Although to be fair in America there were some amazing companies outside of
Silicon Valley that never grew an ecosystem that became larger (a good example
might be IBM).

------
rst
Turing was a brilliant mathematician, but he wasn't a businessman or a
charismatic leader. He did have a go at leading a computer development project
(the ACE project) at a government lab, but got frustrated enough with the
project and his role that he wound up decamping to what we'd now call a
systems programming job for the machine being built at Manchester. And even
his fellow academics regarded him as a bit of an odd duck, not always easy to
get along with or even to understand. (Maurice Wilkes's memoir has some
relevant anecdotes, including a conference talk in which Turing did blackboard
arithmetic in the least-significant-digit-first notation that he'd adopted for
the Manchester Mark I, to the general bafflement of the audience.)

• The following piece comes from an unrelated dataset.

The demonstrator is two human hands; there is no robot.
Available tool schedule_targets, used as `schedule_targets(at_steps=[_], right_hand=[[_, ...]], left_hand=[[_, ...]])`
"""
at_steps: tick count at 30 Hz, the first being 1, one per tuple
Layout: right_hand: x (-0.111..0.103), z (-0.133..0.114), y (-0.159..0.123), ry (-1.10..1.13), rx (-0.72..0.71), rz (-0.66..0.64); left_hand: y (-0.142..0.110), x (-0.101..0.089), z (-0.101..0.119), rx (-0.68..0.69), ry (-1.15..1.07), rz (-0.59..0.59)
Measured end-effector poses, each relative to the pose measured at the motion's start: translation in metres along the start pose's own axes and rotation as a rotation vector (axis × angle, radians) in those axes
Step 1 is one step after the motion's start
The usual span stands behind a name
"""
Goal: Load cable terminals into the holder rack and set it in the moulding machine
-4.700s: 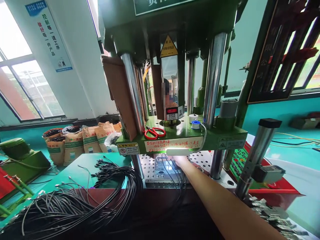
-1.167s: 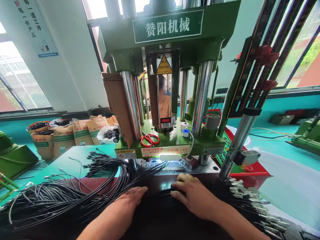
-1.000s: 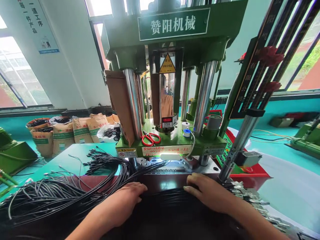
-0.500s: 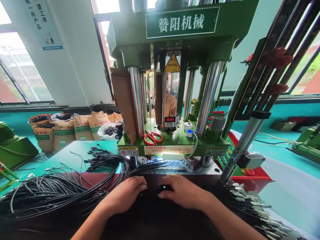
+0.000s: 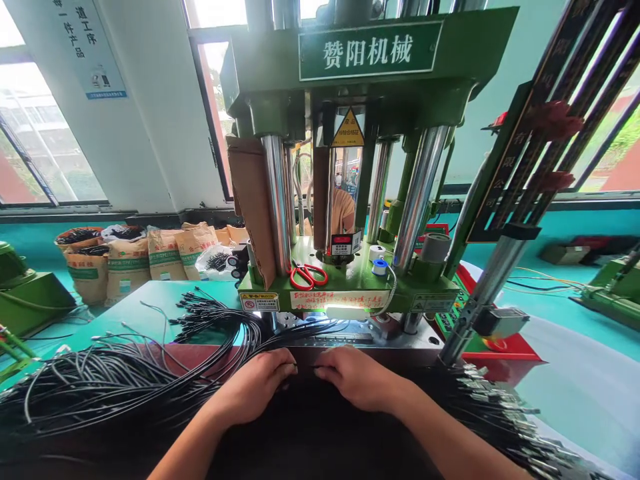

There's a larger question, though, of whether something _else_ could have made
Britain a success in the computer industry. Especially since they briefly
started to do that. It's not just that the British were hugely innovative (the
group Turing joined at Manchester developed, among other things, the first
index register, very early HLLs, and ultimately virtual memory). More
importantly, they were also the first to deploy computers in industrial use.
Ferranti's commercial version of the Manchester Mark I is arguably the first
commercial machine to be delivered to a customer, and the LEO (a machine based
on Cambridge University's EDSAC) was running logistics for a chain of tea
shops in 1951.

So, why didn't these take off? A couple of possible reasons: First, building
computers at the time was a very capital-intensive business, and there wasn't
a whole lot of money for speculative ventures at the time --- both because
"Venture Capital" in the way we're used to didn't really exist yet anywhere,
and because postwar Britain was in pretty bad shape generally. Second, rather
than try to create conditions that would encourage researchers to branch out
to industry, the government had an explicit policy of trying to license
British-developed technologies to all comers, notably including American
companies like IBM. There's an MIT Press book on how this worked out; it's a
dry read, but the title tells the tale: "Innovating for Failure."

(By the way, similar things happened in other fields: The Brits developed the
world's first jet airliner, and wound up basically ceding the market to
Boeing, Douglas and Lockheed.)